When you were a kid and ET wanted to "phone home" you thought it was cute, but how would you feel if a program was running on your PC that secretly called home to report in? If your like me you'd be a little concerned, and rightly so. ArsTechnica is running an article that describes this exact behavior in Windows Genuine Advantage (MGA). The code is intended to spot illegal copies of Microsoft XP and prevent users from applying the latest fixes. The problem is that Genuine Advantage also calls home to check in with the Microsoft mother ship, so frequently that a few security sleuths noticed the traffic.

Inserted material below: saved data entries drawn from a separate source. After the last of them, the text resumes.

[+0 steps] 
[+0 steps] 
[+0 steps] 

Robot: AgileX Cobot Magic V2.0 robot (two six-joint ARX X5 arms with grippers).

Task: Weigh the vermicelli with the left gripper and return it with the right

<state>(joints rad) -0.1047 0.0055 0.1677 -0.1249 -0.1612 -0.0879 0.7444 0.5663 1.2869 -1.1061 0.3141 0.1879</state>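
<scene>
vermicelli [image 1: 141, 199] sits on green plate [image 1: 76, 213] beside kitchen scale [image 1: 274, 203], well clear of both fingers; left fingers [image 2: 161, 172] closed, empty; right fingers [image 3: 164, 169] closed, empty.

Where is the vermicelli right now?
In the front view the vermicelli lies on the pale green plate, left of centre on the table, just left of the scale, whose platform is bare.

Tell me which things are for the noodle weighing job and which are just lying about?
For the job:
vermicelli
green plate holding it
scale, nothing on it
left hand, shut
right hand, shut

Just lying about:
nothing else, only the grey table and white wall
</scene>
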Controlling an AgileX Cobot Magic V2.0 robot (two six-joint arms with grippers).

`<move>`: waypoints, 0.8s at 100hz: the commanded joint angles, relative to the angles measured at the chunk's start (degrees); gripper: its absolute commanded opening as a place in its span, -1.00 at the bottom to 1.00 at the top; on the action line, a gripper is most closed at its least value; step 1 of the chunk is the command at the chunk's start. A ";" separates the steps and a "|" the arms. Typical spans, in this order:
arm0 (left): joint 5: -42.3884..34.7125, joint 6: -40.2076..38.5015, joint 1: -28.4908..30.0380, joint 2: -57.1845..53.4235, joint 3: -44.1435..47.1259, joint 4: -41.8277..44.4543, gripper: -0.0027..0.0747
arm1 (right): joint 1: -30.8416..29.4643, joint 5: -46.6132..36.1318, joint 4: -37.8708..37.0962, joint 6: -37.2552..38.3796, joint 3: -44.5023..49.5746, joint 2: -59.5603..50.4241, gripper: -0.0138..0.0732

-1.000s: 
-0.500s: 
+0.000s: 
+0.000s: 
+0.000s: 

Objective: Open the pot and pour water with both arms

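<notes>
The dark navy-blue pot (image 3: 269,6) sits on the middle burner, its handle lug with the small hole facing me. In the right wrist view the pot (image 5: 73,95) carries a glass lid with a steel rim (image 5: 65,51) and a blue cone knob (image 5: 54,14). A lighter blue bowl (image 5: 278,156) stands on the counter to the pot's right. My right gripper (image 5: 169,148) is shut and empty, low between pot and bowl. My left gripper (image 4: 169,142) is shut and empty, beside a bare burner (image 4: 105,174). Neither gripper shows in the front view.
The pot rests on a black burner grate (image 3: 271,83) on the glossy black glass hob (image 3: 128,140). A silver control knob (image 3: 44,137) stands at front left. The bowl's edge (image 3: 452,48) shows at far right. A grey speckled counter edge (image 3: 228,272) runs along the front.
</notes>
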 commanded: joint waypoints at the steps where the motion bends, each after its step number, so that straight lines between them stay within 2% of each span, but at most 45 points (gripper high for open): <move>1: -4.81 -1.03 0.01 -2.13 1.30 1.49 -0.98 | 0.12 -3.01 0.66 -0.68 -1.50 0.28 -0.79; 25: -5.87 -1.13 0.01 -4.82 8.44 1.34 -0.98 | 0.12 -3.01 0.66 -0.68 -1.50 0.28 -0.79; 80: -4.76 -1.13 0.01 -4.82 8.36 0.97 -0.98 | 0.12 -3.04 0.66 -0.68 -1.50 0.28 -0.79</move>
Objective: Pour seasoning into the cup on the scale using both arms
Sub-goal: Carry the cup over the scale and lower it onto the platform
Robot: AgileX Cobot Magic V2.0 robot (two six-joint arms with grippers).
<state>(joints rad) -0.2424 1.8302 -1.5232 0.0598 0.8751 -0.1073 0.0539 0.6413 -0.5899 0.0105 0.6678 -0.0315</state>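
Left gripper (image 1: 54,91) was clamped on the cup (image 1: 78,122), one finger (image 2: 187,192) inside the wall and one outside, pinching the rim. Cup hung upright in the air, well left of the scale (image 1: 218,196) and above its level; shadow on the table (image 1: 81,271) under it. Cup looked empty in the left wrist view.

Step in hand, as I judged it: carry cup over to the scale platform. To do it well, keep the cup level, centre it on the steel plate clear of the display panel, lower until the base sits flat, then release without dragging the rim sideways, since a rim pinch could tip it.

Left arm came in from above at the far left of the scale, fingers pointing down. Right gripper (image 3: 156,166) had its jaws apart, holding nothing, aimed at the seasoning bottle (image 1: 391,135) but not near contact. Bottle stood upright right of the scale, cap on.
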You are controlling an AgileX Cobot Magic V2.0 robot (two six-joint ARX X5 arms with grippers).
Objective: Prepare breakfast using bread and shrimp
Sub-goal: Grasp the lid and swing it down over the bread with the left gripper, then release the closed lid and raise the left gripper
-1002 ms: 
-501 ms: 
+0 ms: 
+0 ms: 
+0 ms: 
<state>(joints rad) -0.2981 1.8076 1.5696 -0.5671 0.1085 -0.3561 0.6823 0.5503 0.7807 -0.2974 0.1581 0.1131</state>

According to Microsoft Genuine Advantage's phone home capability is to prevent the program from malfunctioning. One would wonder why exactly this would be a problem since MGA only validates the installation, right? Not exactly. It seems that further investigation has uncovered the built in ability for Microsoft to payload any code they wish in with an MGA update, thus allowing them to execute code on your machine. Sound scary? Of course, especially since Microsoft doesn't have the greatest track record for security. How soon do you think someone could exploit this delivery system, or vector, for malicious purposes?

It seems that everything Microsoft does these days causes the company to be hammered in the court of public opinion. While I'm not as afraid of someone at Microsoft rooting my system, I am concerned that 3rd party hackers could take advantage of this obvious back door. Furthermore, my experience with Genuine Advantage is one of great frustration and tendency to question the package's usefulness. Sure it's a great anti-piracy tool; it is obvious that the package is hastily updated to keep up with the latest cracks.

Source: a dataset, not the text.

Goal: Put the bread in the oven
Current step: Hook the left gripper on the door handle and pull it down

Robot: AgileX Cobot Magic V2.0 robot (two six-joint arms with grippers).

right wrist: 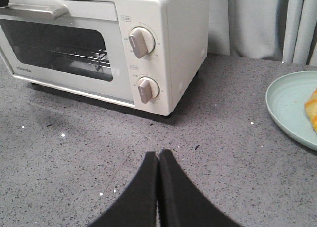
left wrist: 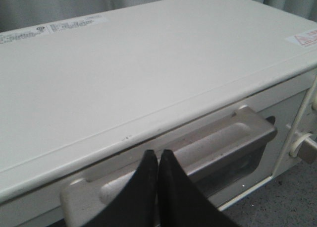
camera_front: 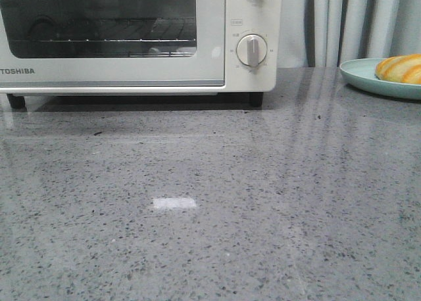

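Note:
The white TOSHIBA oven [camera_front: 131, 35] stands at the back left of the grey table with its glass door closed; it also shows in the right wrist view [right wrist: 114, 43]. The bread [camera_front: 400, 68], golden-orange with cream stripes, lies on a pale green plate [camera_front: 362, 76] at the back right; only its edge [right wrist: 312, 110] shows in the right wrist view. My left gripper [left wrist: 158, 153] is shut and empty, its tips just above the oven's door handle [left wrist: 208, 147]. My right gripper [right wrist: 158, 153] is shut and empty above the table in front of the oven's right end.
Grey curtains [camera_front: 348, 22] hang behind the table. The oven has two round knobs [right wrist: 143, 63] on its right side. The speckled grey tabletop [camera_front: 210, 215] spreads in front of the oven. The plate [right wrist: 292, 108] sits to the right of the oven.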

A few weeks ago I reinstalled a copy of XP to a new hard drive. My previous copy of XP was fully patched and working well, however I wanted to start from scratch because over the lifetime of the install I'd changed hardware a few times. So I blew away the hard drive and loaded XP offline. Since I was behind a firewall I decided that I'd hit Windows Update for all the necessary patches. My first order of business was to install Service Pack 2, however I quickly found out that Update needed some upgrades first. So I installed the Update upgrade and rebooted. Next Updated wanted to install Windows Genuine Advantage. I said sure since I have a legit copy and my prior version was fine. But then it happened, the great uh-oh moment. Apparently Genuine Advantage said I wasn't genuine. I was furious.

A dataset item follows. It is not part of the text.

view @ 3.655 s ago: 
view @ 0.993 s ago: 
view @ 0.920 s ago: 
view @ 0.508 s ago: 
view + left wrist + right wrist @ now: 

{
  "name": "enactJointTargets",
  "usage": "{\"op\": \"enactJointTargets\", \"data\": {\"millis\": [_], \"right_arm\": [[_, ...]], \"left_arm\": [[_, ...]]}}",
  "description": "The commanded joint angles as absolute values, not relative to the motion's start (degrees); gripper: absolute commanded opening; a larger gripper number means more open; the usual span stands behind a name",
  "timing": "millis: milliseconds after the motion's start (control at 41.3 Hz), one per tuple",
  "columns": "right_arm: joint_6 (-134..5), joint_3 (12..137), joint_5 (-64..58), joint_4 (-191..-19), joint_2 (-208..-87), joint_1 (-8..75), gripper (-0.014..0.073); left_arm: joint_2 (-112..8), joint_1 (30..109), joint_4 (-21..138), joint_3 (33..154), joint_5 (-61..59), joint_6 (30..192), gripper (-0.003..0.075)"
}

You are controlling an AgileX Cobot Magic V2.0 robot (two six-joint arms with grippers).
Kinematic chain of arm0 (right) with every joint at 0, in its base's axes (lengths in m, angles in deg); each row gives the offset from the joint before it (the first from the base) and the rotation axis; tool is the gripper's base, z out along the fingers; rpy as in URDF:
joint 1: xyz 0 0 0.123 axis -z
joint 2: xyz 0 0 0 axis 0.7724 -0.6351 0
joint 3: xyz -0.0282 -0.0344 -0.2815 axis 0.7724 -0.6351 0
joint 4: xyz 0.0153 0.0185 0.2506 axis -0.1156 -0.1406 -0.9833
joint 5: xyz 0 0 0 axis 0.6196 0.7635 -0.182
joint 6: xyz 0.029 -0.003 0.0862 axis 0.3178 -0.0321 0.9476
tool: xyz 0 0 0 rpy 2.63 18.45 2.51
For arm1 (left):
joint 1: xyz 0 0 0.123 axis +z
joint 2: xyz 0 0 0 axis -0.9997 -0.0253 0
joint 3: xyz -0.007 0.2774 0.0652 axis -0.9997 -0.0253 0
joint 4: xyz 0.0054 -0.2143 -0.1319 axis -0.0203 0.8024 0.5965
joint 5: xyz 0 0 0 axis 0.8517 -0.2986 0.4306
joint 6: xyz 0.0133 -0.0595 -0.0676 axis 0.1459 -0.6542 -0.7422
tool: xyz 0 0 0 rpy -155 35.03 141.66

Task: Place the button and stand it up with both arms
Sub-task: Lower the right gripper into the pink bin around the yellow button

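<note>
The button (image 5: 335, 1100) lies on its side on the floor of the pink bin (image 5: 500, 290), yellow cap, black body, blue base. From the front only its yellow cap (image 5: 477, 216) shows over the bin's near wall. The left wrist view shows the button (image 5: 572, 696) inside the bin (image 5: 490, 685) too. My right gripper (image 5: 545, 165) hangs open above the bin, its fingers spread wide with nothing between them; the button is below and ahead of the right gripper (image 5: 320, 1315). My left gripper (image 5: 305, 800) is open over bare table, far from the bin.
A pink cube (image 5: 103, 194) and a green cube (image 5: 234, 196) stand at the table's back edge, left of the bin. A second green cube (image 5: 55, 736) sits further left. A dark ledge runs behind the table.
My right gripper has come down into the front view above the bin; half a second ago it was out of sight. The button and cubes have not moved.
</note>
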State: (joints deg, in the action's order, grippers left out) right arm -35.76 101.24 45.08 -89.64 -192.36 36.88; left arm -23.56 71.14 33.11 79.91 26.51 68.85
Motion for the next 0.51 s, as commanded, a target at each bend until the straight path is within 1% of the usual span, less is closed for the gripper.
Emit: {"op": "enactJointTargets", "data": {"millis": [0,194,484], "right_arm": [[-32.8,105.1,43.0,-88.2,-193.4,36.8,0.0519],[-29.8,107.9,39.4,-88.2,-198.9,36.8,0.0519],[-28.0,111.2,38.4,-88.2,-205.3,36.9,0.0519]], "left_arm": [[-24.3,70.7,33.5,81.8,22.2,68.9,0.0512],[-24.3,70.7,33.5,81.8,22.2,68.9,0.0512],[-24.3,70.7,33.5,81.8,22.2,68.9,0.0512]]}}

To make maters worse I was taken to a generic Microsoft page that relayed no useful information, nor did it tell me the cause of the problem. It simply told me to contact a Microsoft customer service rep. Bullshit I scream! So I decided that I'd install SP2 on my own and sort this problem out later. So I downloaded SP2 offline install from MSDN and ran the patch. After a quick reboot I decided to hit Update once more to see if Genuine Advantage had pulled its genuine head out of its ass. To my surprise it not only installed successfully, but after the reboot asked me to install genuine advantage once more. Simply put I was flabbergasted. Not only was SP2 a requirement for Genuine Advantage which was never made apparent, but the copy of MGA that was installed wasn't the latest and greatest.

The only thing I can say to that is COME ON! What the hell are you guys smoking that you can't write a single, authoritative copy of your damned verification software? This gives me less faith in an already insecure product that's secretly traipsing around my hardware calling home to "mommy" every afternoon. If there was a flaw in one of these releases could Microsoft patch the app and deploy it and still be sure they'd replaced all the affected copies? I strongly doubt it.

Get a friggin grip guys. I fully support your right to protect your software from copy-theft, but I really thing your not doing yourself any favors by haphazardly implementing this little progies and hoping no-one wises up to your antics. In times likes these when your OS is under fire from Apple, your Internet Empire from Google, and countless other sharks circling just waiting for the slightest slip-up, don't you think it behooves you to be more careful?